Sentando-se profundamente, faça um movimento da pelve para cima e para baixo com uma amplitude de não mais de 10 cm. Em seguida, volte suavemente à posição inicial. Apesar da tensão nas pernas, evite sacudir-se ao levantar.
7. Sumo + chute
Um agachamento profundo e, em seguida, levantar e girar a perna em um círculo coloca uma pressão adicional nos músculos das nádegas, bem como na parte interna e posterior da coxa.
Levante a perna cerca de 45 graus. Tente não dobrar a perna durante o levantamento e as costas durante os agachamentos profundos.
8. Agachamento lateral
Da posição inicial (em pé), dê um passo para o lado e abaixe-se o mais profundamente possível. Tente colocar os pés o mais largos possível.
Isso permitirá que você maximize a parte interna das coxas e os glúteos inferiores.
9. Agachamento de esquiador
O movimento de salto na posição inferior atua mais profundamente na parte posterior da coxa.

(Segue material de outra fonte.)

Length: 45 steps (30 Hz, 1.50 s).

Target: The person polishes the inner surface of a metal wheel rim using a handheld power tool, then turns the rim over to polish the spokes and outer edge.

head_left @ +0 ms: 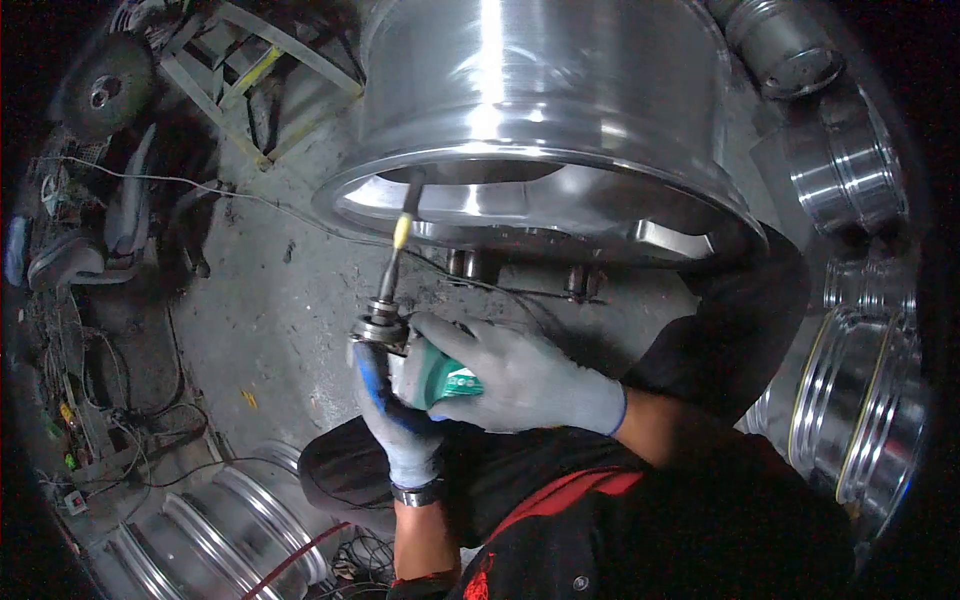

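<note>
A green power grinder [450,382] with a metal head and a long slim shaft is held in both gloved hands. My left hand [395,405], in a grey glove with a blue palm, is wrapped round the metal head from the near side. Across the green body lies my right hand [530,378], closed on it. The shaft carries a yellow band [402,231], and its dark tip reaches into the open face of a large polished wheel rim [560,110]. That tip overlaps the rim's inner edge, beside the openings in its disc.
Several shiny rims [850,165] are stacked along the right, with more rims [215,530] at the lower left. A metal frame [265,85] stands at the upper left. Cables [140,430] and a dark wheel [108,88] lie on the left. A thin cord [290,208] crosses the concrete floor.
</note>
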### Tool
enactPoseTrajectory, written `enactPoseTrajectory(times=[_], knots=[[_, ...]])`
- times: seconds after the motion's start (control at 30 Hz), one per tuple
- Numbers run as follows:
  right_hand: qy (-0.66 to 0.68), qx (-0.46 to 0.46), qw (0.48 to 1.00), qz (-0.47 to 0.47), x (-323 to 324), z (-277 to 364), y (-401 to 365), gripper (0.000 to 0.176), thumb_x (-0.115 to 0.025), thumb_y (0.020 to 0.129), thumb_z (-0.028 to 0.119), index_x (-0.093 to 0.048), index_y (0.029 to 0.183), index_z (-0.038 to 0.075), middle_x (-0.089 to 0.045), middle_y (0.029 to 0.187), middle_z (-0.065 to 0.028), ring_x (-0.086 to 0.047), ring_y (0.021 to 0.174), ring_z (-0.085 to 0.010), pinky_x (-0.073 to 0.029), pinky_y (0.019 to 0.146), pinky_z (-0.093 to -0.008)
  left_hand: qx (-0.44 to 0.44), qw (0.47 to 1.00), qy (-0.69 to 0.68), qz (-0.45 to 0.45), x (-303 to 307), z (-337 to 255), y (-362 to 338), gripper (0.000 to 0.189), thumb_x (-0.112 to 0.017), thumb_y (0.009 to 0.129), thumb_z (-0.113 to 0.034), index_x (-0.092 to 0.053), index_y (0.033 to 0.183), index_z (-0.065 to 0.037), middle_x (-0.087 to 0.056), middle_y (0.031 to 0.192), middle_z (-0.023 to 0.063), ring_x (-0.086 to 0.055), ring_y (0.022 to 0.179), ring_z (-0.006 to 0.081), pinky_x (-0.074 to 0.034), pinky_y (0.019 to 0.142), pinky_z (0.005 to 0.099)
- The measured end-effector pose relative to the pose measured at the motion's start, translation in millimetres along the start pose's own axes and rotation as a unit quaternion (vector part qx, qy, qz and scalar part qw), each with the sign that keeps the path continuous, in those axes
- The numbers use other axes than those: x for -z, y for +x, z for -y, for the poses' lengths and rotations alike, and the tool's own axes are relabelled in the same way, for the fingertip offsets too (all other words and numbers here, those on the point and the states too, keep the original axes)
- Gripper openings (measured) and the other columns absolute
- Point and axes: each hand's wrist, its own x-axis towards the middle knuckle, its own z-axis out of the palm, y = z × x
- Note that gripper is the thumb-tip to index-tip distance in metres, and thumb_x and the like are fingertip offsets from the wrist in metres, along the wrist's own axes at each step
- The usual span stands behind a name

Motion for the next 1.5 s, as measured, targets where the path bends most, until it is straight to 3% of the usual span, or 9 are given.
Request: enactPoseTrajectory(times=[0.1, 0.17, 0.3, 0.7, 0.83, 1.0, 1.17, 1.33, 1.5], knots=[[-0.012, -0.023, 1.0, 0.013, 4.5, -6.6, -10.3, 0.091, -0.079, 0.086, 0.042, -0.035, 0.159, 0.008, -0.061, 0.123, -0.0333, -0.068, 0.105, -0.0511, -0.057, 0.091, -0.057, 0.039, 0.999, -0.024, 0.001, -4.7, 10.7, -4.6, 0.045, -0.038, 0.113, -0.037, -0.058, 0.138, -0.006, -0.063, 0.128, 0.008, -0.062, 0.116, 0.0188, -0.051, 0.102, 0.0392], [-0.031, -0.039, 0.998, 0.027, 13.3, -1.5, -12.3, 0.091, -0.079, 0.087, 0.042, -0.034, 0.159, 0.008, -0.061, 0.124, -0.0336, -0.068, 0.105, -0.051, -0.057, 0.09, -0.0572, -0.06, 0.981, 0.181, 0.025, -14.2, 5.3, -7.2, 0.045, -0.038, 0.113, -0.038, -0.058, 0.136, -0.005, -0.064, 0.125, 0.0078, -0.063, 0.113, 0.0177, -0.052, 0.1, 0.038], [-0.031, -0.023, 0.999, -0.009, 5.5, -4.0, -10.9, 0.089, -0.084, 0.082, 0.036, -0.043, 0.155, 0.005, -0.066, 0.114, -0.0267, -0.069, 0.098, -0.0443, -0.057, 0.086, -0.0502, 0.044, 0.999, -0.005, 0.001, -13.4, 6.0, -4.8, 0.045, -0.037, 0.114, -0.036, -0.059, 0.137, -0.005, -0.064, 0.124, 0.0075, -0.063, 0.112, 0.0174, -0.052, 0.1, 0.0376], [-0.012, 0.051, 0.999, -0.01, -3.2, -0.9, 18.2, 0.088, -0.08, 0.083, 0.037, -0.04, 0.154, 0.003, -0.067, 0.109, -0.0289, -0.07, 0.091, -0.0477, -0.059, 0.081, -0.0533, 0.021, 0.988, -0.144, -0.047, 0.7, -8.1, 4.0, 0.048, -0.037, 0.113, -0.041, -0.058, 0.136, -0.005, -0.064, 0.128, 0.0092, -0.062, 0.118, 0.0201, -0.051, 0.104, 0.0405], [-0.002, 0.049, 0.999, -0.006, 7.5, -2.9, 1.7, 0.09, -0.08, 0.084, 0.037, -0.038, 0.157, 0.003, -0.066, 0.111, -0.03, -0.07, 0.093, -0.0479, -0.059, 0.082, -0.0529, 0.034, 0.995, -0.083, -0.034, -7.5, 4.0, -4.0, 0.047, -0.035, 0.114, -0.04, -0.059, 0.136, -0.005, -0.065, 0.127, 0.0095, -0.064, 0.116, 0.0212, -0.052, 0.103, 0.0404], [-0.037, -0.066, 0.995, 0.06, 21.8, -7.0, -15.3, 0.09, -0.084, 0.082, 0.04, -0.044, 0.156, 0.01, -0.066, 0.113, -0.0271, -0.069, 0.102, -0.0466, -0.056, 0.091, -0.0514, 0.033, 0.998, -0.055, 0.008, -19.4, 20.3, -15.3, 0.047, -0.038, 0.113, -0.041, -0.059, 0.136, -0.006, -0.065, 0.124, 0.0085, -0.064, 0.112, 0.019, -0.052, 0.1, 0.0381], [-0.066, -0.033, 0.997, 0.013, 27.5, -16.9, -29.9, 0.087, -0.084, 0.081, 0.04, -0.046, 0.154, 0.01, -0.067, 0.111, -0.0263, -0.069, 0.101, -0.0449, -0.056, 0.09, -0.0523, 0.014, 0.998, 0.054, 0.007, -32.7, 34.5, -24.8, 0.048, -0.036, 0.113, -0.042, -0.058, 0.137, -0.005, -0.065, 0.124, 0.0089, -0.064, 0.114, 0.0202, -0.052, 0.101, 0.04], [-0.076, -0.026, 0.997, 0.012, 27.6, -16.4, -29.0, 0.088, -0.084, 0.081, 0.041, -0.047, 0.154, 0.01, -0.067, 0.11, -0.0253, -0.07, 0.1, -0.0445, -0.056, 0.089, -0.0532, 0.048, 0.999, 0.003, -0.007, -30.6, 40.1, -23.3, 0.052, -0.037, 0.112, -0.047, -0.057, 0.137, -0.006, -0.066, 0.127, 0.0122, -0.066, 0.115, 0.0261, -0.054, 0.102, 0.044], [-0.071, 0.006, 0.997, 0.003, 16.1, -15.9, -12.1, 0.089, -0.084, 0.081, 0.042, -0.046, 0.155, 0.01, -0.066, 0.119, -0.0248, -0.069, 0.106, -0.0449, -0.055, 0.095, -0.0537, 0.088, 0.978, -0.188, -0.03, -34.2, 12.3, -16.0, 0.053, -0.038, 0.112, -0.046, -0.057, 0.139, -0.005, -0.066, 0.127, 0.0131, -0.066, 0.116, 0.0252, -0.054, 0.102, 0.043]])
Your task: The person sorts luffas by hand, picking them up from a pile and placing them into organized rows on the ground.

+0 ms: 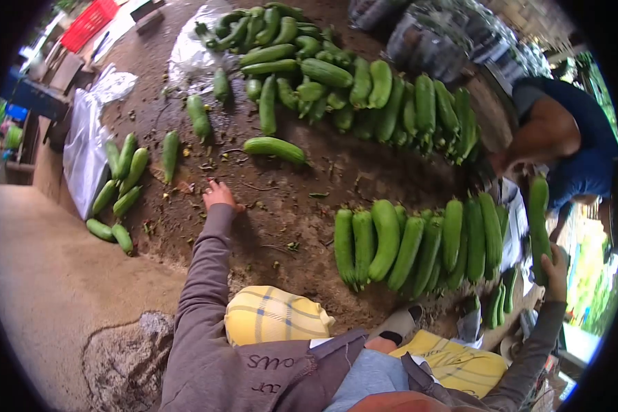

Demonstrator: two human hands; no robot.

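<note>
My right hand (557, 271), at the far right, is closed around the lower end of a long green gourd (538, 213) that it holds upright. On the dirt floor at left centre, my left hand (220, 196) reaches out with its fingers apart and nothing in it. The loose gourd (170, 156) lies just beyond its fingers, and another gourd (275, 149) rests farther up to the right. Side by side in front of me is a row of gourds (419, 247). Beyond it spreads a larger heap of gourds (336, 75).
Several smaller gourds (123, 172) lie at the left beside a white plastic sheet (86, 141). Another person (563, 130) bends over at the right. Filled plastic bags (439, 41) and a red crate (89, 24) stand at the back. Leaf scraps litter the floor.
</note>
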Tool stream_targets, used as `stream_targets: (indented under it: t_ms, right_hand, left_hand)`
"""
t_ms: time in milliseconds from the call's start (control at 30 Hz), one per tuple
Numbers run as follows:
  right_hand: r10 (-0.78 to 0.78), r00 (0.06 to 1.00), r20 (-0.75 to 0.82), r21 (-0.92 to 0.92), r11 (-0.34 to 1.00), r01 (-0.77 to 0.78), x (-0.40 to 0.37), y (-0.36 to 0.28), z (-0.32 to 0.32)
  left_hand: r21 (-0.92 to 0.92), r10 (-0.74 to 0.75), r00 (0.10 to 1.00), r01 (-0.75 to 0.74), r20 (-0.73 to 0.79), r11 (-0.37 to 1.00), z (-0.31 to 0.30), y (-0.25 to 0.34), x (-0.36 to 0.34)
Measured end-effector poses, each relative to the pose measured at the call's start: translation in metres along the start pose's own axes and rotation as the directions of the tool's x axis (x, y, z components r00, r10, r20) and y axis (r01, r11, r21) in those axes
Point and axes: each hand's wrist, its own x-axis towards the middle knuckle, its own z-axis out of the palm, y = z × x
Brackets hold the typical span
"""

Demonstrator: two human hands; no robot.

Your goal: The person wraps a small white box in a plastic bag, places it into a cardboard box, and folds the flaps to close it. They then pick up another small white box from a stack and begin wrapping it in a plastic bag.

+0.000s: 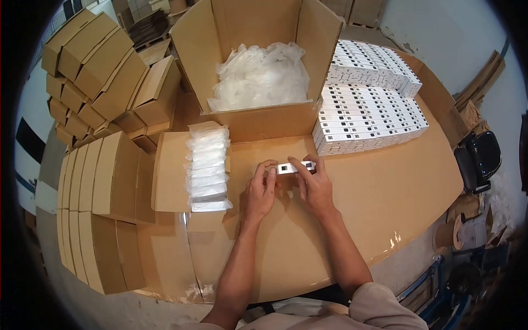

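Between my two hands is a small white rectangular piece with dark square openings, held level above the cardboard-covered table. My left hand pinches its left end. At the right end, the fingers of my right hand close over the top. To the left lies an open carton with a row of several plastic-wrapped pieces in it. A large open cardboard box full of clear plastic bags stands just beyond my hands.
Stacked rows of similar white pieces sit at the right back. Brown cartons stand two layers high at the left, with more piled cartons behind. A black chair is beyond the table's right edge.
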Motion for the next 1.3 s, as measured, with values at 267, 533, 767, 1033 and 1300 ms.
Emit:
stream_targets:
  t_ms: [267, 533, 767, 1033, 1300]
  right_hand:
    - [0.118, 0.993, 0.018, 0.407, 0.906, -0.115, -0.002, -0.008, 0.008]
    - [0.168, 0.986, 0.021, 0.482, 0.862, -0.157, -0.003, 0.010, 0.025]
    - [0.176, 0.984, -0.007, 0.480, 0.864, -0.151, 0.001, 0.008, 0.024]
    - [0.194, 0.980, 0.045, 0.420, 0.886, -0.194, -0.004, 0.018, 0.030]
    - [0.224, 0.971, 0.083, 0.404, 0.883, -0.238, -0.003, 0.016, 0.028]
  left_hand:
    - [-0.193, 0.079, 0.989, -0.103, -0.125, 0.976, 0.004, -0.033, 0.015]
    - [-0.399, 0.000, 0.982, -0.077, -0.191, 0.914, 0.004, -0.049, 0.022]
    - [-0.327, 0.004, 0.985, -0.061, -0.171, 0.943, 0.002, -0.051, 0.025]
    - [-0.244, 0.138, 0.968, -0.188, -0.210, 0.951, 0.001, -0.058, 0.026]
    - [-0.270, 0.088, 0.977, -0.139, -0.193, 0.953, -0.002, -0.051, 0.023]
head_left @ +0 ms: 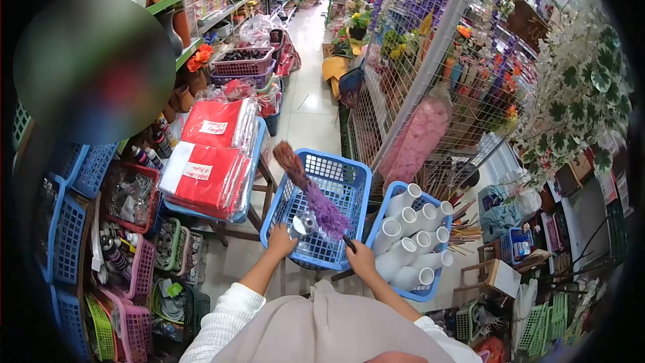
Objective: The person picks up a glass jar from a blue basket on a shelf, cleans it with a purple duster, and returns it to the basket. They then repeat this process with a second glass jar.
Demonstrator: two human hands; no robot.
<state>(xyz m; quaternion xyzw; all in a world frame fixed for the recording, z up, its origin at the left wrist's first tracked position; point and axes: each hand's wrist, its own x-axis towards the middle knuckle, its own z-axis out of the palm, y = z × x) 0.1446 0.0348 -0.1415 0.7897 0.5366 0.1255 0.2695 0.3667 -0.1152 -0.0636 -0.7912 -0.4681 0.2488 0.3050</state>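
While the right grip (361, 259) is closed round the handle (349, 245) of the purple duster (326, 210) at frame centre, the left grip (281, 240) holds a glossy vessel (304, 222), which could slip into the basket (336, 157) if brushed hard

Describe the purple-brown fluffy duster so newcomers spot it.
Find the blue plastic basket left of the white bottle-shaped vases. Over it, the right hand grips a thin dark handle. That's the purple-brown fluffy duster: long and shaggy, unlike the shiny object at the left hand.
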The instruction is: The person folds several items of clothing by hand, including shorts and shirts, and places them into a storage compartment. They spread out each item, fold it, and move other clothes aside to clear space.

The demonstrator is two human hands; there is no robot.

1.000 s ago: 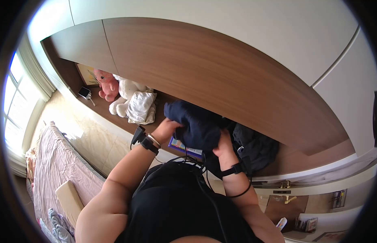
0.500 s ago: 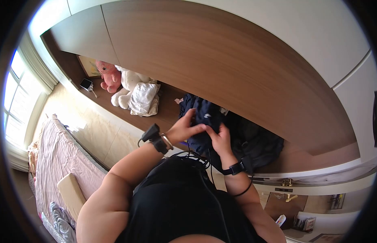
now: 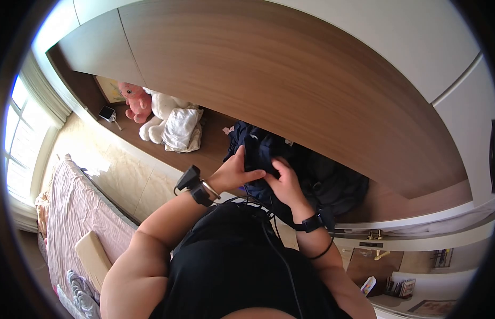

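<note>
A dark navy garment [image 3: 259,150] with a small white mark is bunched up in front of me, at the shelf's edge. My left hand [image 3: 235,173] grips its left side, thumb across the front and the other fingers mostly hidden by the cloth. From the right, my right hand [image 3: 285,183] holds the same garment with its fingers curled in, its thumb close to the left thumb. Directly behind and to the right lies a heap of black clothing [image 3: 338,186].
On the wooden shelf [image 3: 213,127] to the left sit a folded white cloth [image 3: 182,130], a white plush toy [image 3: 165,106], a pink plush toy [image 3: 135,101] and a small white-framed device [image 3: 107,113]. A brown cabinet panel [image 3: 290,85] overhangs the shelf. A bed [image 3: 93,207] stands at lower left; black cables [image 3: 266,212] hang by my waist.
The garment's upper part has been turned over between my hands, its white mark now higher and further left. My right fingers have risen slightly. The view has shifted a little.
</note>
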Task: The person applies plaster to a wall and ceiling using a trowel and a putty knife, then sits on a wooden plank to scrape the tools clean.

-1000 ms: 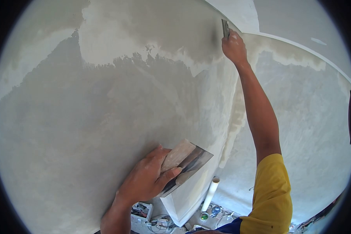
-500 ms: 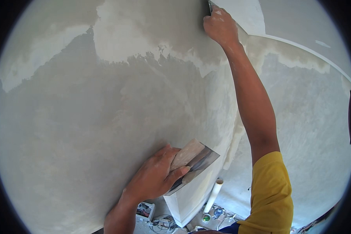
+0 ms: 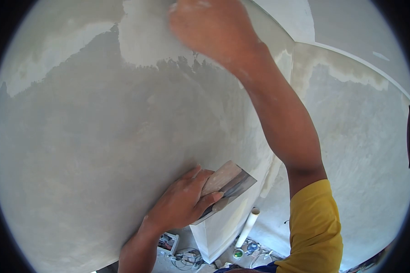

Sentando-se profundamente, faça dois balanços com a pelve com uma pequena amplitude e volte à posição inicial. Pegue bastões de esqui imaginários em suas mãos, mas não se sacuda.
10. Agachamento de salto
Exercício pliométrico final: Deep Jump Squat. Os exercícios pliométricos ajudam a formar uma figura harmoniosa e a evitar nádegas superdesenvolvidas.
Saltando o mais alto possível, faça o exercício no ritmo mais alto possível. Mas, ao mesmo tempo, certifique-se de que seus agachamentos sejam profundos.
Se isso for muito fácil para você:
- repita o complexo (1-3 vezes);
- leve um agente de ponderação (halteres, garrafa, abobrinha ou chihuahua).